Many of us can reflect with hindsight on the opportunities lost. The position in respect of distributorship agreements is no different.
When a written distributorship agreement is prepared, it invariably contains a number of duties to be undertaken by supplier and distributor alike. The contractual provisions which set out these duties are there for a purpose – to ensure the best performance by each party in what is, for obvious reasons, a relational arrangement. The better the distributor does, the better the supplier does and vice versa.
All too often, however, the duties are not performed. There can be good reasons. For example, what was envisaged as necessary at the outset of the relationship proves not to be the case as the agreement progresses. It can also be the case that seeking the performance of a specific provision is less of a priority than others.

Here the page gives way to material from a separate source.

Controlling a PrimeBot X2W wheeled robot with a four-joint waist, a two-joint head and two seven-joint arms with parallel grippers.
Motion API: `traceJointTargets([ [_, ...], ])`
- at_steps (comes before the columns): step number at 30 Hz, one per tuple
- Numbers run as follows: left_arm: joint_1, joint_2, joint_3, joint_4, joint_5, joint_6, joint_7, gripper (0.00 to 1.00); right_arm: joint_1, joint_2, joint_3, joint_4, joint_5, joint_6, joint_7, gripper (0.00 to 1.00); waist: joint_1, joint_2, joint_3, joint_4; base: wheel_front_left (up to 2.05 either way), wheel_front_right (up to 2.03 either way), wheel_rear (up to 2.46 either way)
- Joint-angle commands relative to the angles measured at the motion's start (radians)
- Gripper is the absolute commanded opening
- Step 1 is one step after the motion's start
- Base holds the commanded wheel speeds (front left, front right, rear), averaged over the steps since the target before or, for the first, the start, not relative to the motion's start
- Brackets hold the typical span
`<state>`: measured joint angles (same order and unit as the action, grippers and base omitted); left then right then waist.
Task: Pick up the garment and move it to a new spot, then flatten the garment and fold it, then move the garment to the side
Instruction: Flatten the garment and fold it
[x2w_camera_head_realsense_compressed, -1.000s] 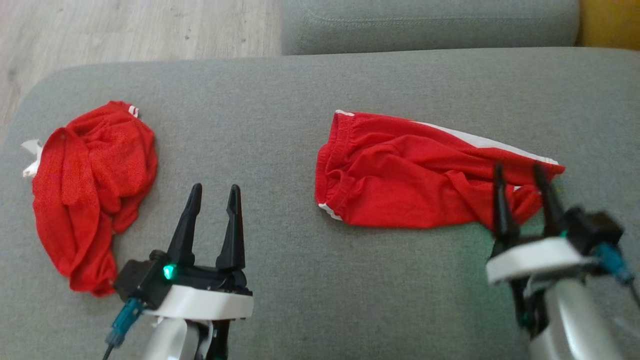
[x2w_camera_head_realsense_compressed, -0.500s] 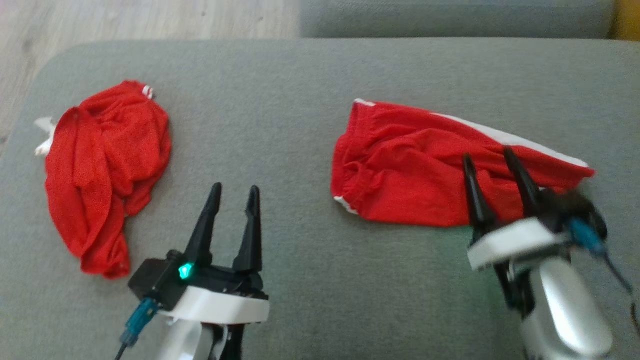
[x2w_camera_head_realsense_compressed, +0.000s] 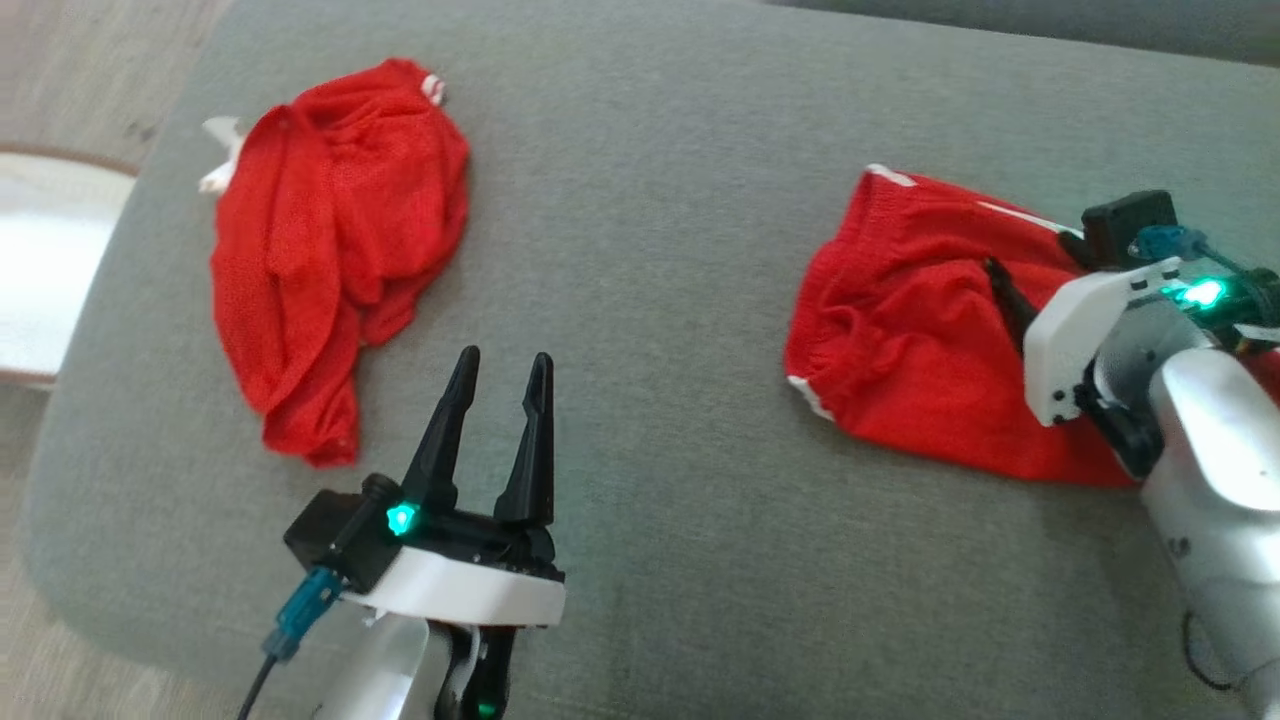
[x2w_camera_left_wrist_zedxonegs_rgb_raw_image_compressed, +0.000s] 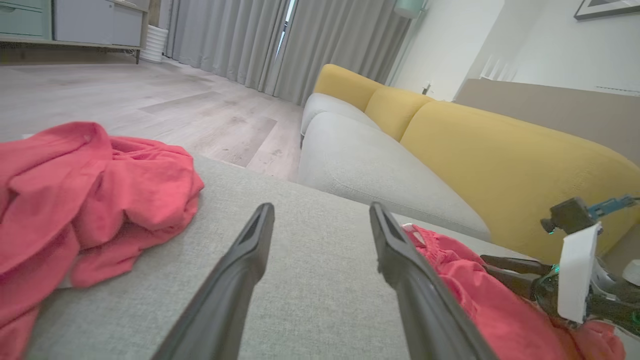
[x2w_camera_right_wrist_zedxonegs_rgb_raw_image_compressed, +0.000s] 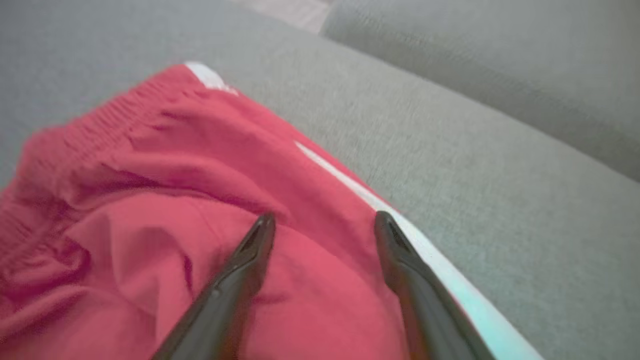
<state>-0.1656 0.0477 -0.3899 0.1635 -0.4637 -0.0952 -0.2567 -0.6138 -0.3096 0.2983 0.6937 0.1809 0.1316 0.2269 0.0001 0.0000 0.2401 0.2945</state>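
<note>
Grey seat cushion (x2w_camera_head_realsense_compressed: 650, 200), pale wood floor (x2w_camera_left_wrist_zedxonegs_rgb_raw_image_compressed: 150, 100), yellow backrest (x2w_camera_left_wrist_zedxonegs_rgb_raw_image_compressed: 500, 150) beyond. Red shorts (x2w_camera_head_realsense_compressed: 900, 340), white side stripe, rumpled. Left gripper (x2w_camera_head_realsense_compressed: 506, 354) fingers apart over bare cushion; right gripper (x2w_camera_right_wrist_zedxonegs_rgb_raw_image_compressed: 325, 216) fingers apart over shorts.

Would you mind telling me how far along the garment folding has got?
Done: nothing is folded; the red shorts lie wrinkled on the grey cushion. In hand: the right gripper, open, hangs over them, gripping nothing; the left gripper hovers open. Left: flattening, folding, moving aside.

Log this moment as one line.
left gripper: open, above cushion | right gripper: open, over red shorts | crumpled red garment: apart, left side
</note>
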Motion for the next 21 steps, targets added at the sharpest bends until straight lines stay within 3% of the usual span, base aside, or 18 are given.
traceJointTargets([
  [1, -0.038, 0.003, 0.022, -0.027, -0.005, 0.006, -0.005, 1.0, -0.035, -0.031, 0.05, 0.002, 0.031, -0.001, 0.021, 1.0, -0.0001, 0.0, 0.019, 0.032, 0.0, 0.0, 0.0],
  [4, -0.041, 0.003, 0.014, -0.029, -0.012, 0.009, -0.005, 1.0, -0.059, -0.079, 0.115, 0.053, 0.076, -0.001, 0.051, 1.0, -0.0001, 0.0, 0.028, 0.05, 0.0, 0.0, 0.0],
  [5, -0.043, 0.003, 0.013, -0.031, -0.014, 0.01, -0.005, 1.0, -0.068, -0.089, 0.127, 0.065, 0.093, -0.001, 0.057, 0.83, -0.0001, 0.0, 0.031, 0.054, 0.0, 0.0, 0.0],
  [6, -0.044, 0.003, 0.012, -0.033, -0.016, 0.012, -0.005, 1.0, -0.079, -0.099, 0.14, 0.075, 0.107, -0.001, 0.059, 0.0, -0.0001, 0.0, 0.034, 0.058, 0.0, 0.0, 0.0],
  [12, -0.055, 0.003, 0.001, -0.044, -0.024, 0.016, -0.005, 1.0, -0.182, -0.147, 0.156, 0.109, 0.137, -0.001, -0.006, 0.0, -0.0001, 0.0, 0.059, 0.079, 0.0, 0.0, 0.0],
  [21, -0.083, 0.003, -0.016, -0.055, -0.04, 0.018, -0.005, 1.0, -0.422, -0.185, 0.151, 0.196, -0.006, -0.001, -0.18, 0.0, -0.0001, 0.0, 0.107, 0.112, 0.0, 0.0, 0.0],
])
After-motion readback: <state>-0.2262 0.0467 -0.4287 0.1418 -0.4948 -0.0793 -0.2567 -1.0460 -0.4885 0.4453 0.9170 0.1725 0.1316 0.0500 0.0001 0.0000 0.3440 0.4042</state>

However, where such a situation arises it can morph into one where the conduct of supplier and distributor changes the agreement between them.
This has implications.
First, what was not a priority today, may be a priority tomorrow.
Second, if the agreement between the parties has been varied on this issue, are their other issues which have also been varied?
The danger with the second point is one of demonstrating that there have been no other changes. In short, a claim that a distributorship agreement has or has not been varied can so easily give rise to a dispute between supplier and distributor.
What then is to be done?
The textbook tells us that the parties should not allow this type of situation to develop. In other words, the supplier and distributor should each ensure full performance of the distributorship agreement by the other party.
The textbook is not very practical!
Back on planet earth, following a couple of approaches can reduce the possibility of lack of performance and dispute.
First, for a supplier to accept the pressure of prioritisation and focus on those provisions which are important. Second, for the distributor to determine if the requests of the supplier change what is contractually required and when.
In a perfect world, each party would then keep a record of their varied distributorship agreement. But, it is not a perfect world, and instead, email traffic may be the best alternative eventually available to lawyers!
But in any event, for suppliers and distributors to remind themselves of the maxim “use it or lose it”, may be the best incentive to avoiding disputes.